Ecco, allora (senza volerlo necessariamente giustificare, ma solo volendo cercare di capire) credo che Roberto Mancini non si sentisse più pienamente sostenuto da tempo, che ascoltasse le tante voci che volevano la Federazione in contatto con altri mister (Luciano Spalletti in primis) da mesi, che avvertisse un calante senso di fiducia nei suoi confronti, che intravvedesse magari un tentativo soft ma inesorabile di commissariamento della sua autonomia. E credo che questo, un ex calciatore di sfacciato talento, che da allenatore dell’Italia aveva riportato alla vittoria una Nazionale cui, siamo onesti, nessuno di noi aveva dato mezza lira vista la rosa e la sua esperienza ad altro livello, in partite in cui la palla pesa come quella medica e ogni gesto tecnico anche semplicissimo si complica inesorabilmente, -beh dicevo- credo che uno come lui non potesse molto tollerarlo. E che abbia preso una decisione difficile; una scelta che a questo punto lo riporta legittimamente sul mercato degli allenatori, di club e non solo, in un consesso internazionale in cui ha saputo farsi apprezzare, e dove è ovvio che uno come lui sia super appetibile: Mancio ha vinto gli Europei dando un’impronta di gioco e personalità, se vogliamo poco italiana, a una squadra giovane, che ha dimostrato grande certezza nei suoi mezzi, pur priva di giocatori blasonati e di statura già affermata sul proscenio internazionale (salvo i celeberrimi Bonucci e Chiellini). La sua Italia ha scritto una pagina storica del calcio nazionale. E quel che è successo l’anno dopo (cioè la mancata qualificazione ai Mondiali) io non l’ho mai imputata al mister campione d’Europa solo pochi mesi prima. Perché se un giocatore sbaglia due rigori decisivi in altrettante partite, difficile prendersela con chi è in panchina, in nome di un malinteso principio di responsabilità oggettiva cui in Italia siamo attaccati, solo quando non riguarda noi stessi (siamo grandi avvocati dei nostri comportamenti, e giudici implacabili solo dei comportamenti altrui).

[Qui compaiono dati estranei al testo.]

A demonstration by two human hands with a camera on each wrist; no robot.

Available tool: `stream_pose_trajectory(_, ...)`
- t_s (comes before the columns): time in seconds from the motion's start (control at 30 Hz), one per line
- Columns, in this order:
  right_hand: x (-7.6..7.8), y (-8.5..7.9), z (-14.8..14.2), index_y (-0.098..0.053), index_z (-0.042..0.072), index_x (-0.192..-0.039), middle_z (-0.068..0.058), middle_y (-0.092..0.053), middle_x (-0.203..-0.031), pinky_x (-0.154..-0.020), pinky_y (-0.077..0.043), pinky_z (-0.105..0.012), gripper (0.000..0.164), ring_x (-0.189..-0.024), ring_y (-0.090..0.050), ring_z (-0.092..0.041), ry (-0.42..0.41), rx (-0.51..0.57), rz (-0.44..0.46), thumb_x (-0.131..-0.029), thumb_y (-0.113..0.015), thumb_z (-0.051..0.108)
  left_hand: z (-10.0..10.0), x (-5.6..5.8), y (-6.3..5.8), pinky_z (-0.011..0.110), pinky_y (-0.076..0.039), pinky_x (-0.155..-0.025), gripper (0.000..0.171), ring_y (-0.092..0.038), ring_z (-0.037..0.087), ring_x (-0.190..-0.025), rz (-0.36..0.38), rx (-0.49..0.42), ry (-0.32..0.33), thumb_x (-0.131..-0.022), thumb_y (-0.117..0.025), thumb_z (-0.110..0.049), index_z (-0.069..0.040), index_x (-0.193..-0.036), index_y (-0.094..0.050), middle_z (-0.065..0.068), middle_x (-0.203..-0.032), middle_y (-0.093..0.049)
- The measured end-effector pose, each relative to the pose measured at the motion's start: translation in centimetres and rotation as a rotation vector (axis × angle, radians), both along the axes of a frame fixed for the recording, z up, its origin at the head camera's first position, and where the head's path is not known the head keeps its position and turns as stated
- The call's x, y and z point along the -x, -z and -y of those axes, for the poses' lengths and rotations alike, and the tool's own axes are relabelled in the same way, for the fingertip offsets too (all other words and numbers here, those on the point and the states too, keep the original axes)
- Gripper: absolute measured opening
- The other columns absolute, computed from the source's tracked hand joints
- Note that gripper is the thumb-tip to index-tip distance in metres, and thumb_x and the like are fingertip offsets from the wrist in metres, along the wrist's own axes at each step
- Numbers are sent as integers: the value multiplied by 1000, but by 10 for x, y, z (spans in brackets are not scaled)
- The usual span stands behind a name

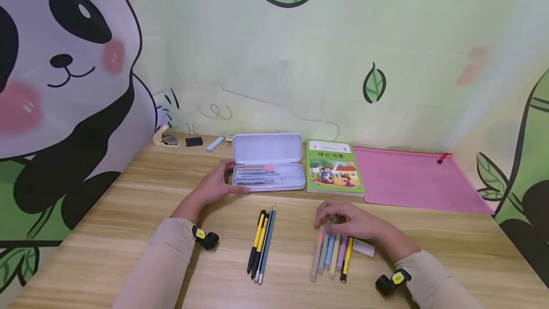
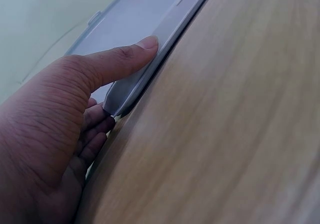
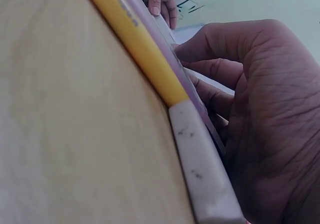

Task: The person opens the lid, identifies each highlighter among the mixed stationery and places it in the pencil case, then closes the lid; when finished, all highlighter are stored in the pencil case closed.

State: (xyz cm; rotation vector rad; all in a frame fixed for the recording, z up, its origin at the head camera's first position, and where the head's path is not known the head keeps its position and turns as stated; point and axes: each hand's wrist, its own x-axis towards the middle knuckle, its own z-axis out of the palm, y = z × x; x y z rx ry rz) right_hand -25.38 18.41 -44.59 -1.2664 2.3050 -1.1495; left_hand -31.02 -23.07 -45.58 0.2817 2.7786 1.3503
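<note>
My left hand (image 1: 216, 182) grips the left end of an open pencil case (image 1: 293, 184). Its thumb lies on the front edge and its other fingers go behind the corner, as the left wrist view shows. In the case's tray lie several slim pens (image 1: 257, 174). My right hand (image 1: 349, 221) bends over the far ends of a row of highlighters (image 1: 329, 254), fingertips right at them; I cannot tell whether it pinches one. A yellow-and-black pen (image 1: 348, 259) and a white eraser (image 3: 202, 159) lie beside the row.
Between my arms lie yellow-and-black pens (image 1: 257, 242) and blue pencils (image 1: 268, 244). A green book (image 1: 332, 187) and a pink zip pouch (image 1: 416, 180) lie right of the case. At the back left are a beige stapler-like tool (image 1: 165, 138), a binder clip (image 1: 194, 141) and a blue stick (image 1: 215, 144).
</note>
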Motion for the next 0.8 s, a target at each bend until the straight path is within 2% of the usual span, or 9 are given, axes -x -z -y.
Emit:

E prima di arrivare a una simile impresa con la Nazionale italiana, Mancini aveva inanellato successi storici ovunque fosse andato. Vado a memoria, ma ricordo l’esordio in panchina da vice di Eriksson nella Lazio più forte e vincente di sempre, poi la coppa Italia con la Fiorentina, lo scudetto a Manchester, dopo aver dominato e pure sofferto, sulla sponda del City, a digiuno da decenni, e con cui si sarebbe avviata l’epopea di un club che oggi è campione d’Europa quando ai tempi era solo parente povero dell’altro Manchester, lo United che era tra i padroni d’Europa, quindi l’Inter scudettata del post calciopoli, infine l’Italia.
Dunque, è ovvio che da domani, egli sia assediato da offerte di club e di nazionali che scateneranno un’asta per assicurarsi un allenatore che vince da anni ovunque vada e lo fa dimostrando di saper infondere una personalità a gruppi di giocatori su cui molti nutrono perplessità tecniche importanti.
A noi non resta che domandarci un po’ più seriamente di quanto semplicisticamente facciamo, come mai egli abbia preferito abbandonare una nazionale di cui comunque, piaccia o meno, ha fatto positivamente la storia, e di cui da italiano tifosissimo della Nazionale, lo ringrazio.